→ **What you are asked to do**
Print out the data below in full, exactly as written.

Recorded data
⟨

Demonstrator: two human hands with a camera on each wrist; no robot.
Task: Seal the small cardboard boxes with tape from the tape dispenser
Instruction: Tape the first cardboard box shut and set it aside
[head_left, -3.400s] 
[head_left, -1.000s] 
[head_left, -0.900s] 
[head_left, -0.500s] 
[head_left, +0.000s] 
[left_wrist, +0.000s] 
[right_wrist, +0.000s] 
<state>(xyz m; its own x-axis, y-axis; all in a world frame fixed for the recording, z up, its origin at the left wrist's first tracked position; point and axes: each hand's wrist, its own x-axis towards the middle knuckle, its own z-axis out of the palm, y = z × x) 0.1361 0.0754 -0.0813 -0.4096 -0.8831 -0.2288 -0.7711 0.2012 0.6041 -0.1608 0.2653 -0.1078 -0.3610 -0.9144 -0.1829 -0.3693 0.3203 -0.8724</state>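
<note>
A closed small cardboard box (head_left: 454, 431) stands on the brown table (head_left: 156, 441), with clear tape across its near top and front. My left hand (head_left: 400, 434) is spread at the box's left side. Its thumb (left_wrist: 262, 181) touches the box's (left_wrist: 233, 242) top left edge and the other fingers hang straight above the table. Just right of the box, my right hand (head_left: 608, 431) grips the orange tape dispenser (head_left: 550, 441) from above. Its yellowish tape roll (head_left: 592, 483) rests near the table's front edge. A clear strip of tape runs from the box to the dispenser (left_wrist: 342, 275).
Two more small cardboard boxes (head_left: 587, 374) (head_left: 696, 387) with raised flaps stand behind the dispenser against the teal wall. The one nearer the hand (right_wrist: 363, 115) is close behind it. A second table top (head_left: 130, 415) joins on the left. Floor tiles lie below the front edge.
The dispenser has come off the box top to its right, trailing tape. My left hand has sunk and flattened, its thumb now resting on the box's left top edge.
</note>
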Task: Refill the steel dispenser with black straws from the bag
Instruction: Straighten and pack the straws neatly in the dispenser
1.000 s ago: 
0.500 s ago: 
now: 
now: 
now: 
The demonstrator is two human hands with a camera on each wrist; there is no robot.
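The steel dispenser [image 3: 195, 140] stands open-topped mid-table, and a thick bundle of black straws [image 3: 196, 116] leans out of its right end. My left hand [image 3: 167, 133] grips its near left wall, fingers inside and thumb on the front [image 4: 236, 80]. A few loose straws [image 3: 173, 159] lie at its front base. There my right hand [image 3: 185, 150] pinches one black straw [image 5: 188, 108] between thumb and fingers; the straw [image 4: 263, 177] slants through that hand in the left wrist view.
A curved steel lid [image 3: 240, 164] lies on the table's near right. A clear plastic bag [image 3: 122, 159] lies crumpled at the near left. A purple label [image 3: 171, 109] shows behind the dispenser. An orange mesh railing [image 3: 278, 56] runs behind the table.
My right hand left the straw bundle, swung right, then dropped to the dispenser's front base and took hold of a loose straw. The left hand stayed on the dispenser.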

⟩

→ **Task response**
Demonstrator: two human hands with a camera on each wrist; no robot.
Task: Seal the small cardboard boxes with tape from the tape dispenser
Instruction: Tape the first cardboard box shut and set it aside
[head_left, -3.400s] 
[head_left, -1.000s] 
[head_left, -0.900s] 
[head_left, -0.500s] 
[head_left, +0.000s] 
[left_wrist, +0.000s] 
[right_wrist, +0.000s] 
<state>(xyz m; its own x-axis, y-axis; all in a world frame fixed for the recording, z up, its origin at the left wrist's first tracked position; point and axes: each hand's wrist, its own x-axis towards the middle knuckle, its own z-axis out of the palm, y = z × x) 0.1361 0.0754 -0.0813 -0.4096 -0.8831 -0.2288 -0.7711 0.2012 0.6041 -0.1608 0.2653 -0.1078 -0.3610 -0.9144 -0.1829 -0.3693 0.3203 -0.8724</state>
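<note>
A closed small cardboard box (head_left: 454, 431) stands on the brown table (head_left: 156, 441), with clear tape across its near top and front. My left hand (head_left: 400, 434) is spread at the box's left side. Its thumb (left_wrist: 262, 181) touches the box's (left_wrist: 233, 242) top left edge and the other fingers hang straight above the table. Just right of the box, my right hand (head_left: 608, 431) grips the orange tape dispenser (head_left: 550, 441) from above. Its yellowish tape roll (head_left: 592, 483) rests near the table's front edge. A clear strip of tape runs from the box to the dispenser (left_wrist: 342, 275).
Two more small cardboard boxes (head_left: 587, 374) (head_left: 696, 387) with raised flaps stand behind the dispenser against the teal wall. The one nearer the hand (right_wrist: 363, 115) is close behind it. A second table top (head_left: 130, 415) joins on the left. Floor tiles lie below the front edge.
The dispenser has come off the box top to its right, trailing tape. My left hand has sunk and flattened, its thumb now resting on the box's left top edge.
</note>
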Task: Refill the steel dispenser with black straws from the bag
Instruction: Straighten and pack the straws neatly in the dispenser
1.000 s ago: 
0.500 s ago: 
now: 
now: 
now: 
The demonstrator is two human hands with a camera on each wrist; there is no robot.
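The steel dispenser [image 3: 195, 140] stands open-topped mid-table, and a thick bundle of black straws [image 3: 196, 116] leans out of its right end. My left hand [image 3: 167, 133] grips its near left wall, fingers inside and thumb on the front [image 4: 236, 80]. A few loose straws [image 3: 173, 159] lie at its front base. There my right hand [image 3: 185, 150] pinches one black straw [image 5: 188, 108] between thumb and fingers; the straw [image 4: 263, 177] slants through that hand in the left wrist view.
A curved steel lid [image 3: 240, 164] lies on the table's near right. A clear plastic bag [image 3: 122, 159] lies crumpled at the near left. A purple label [image 3: 171, 109] shows behind the dispenser. An orange mesh railing [image 3: 278, 56] runs behind the table.
My right hand left the straw bundle, swung right, then dropped to the dispenser's front base and took hold of a loose straw. The left hand stayed on the dispenser.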

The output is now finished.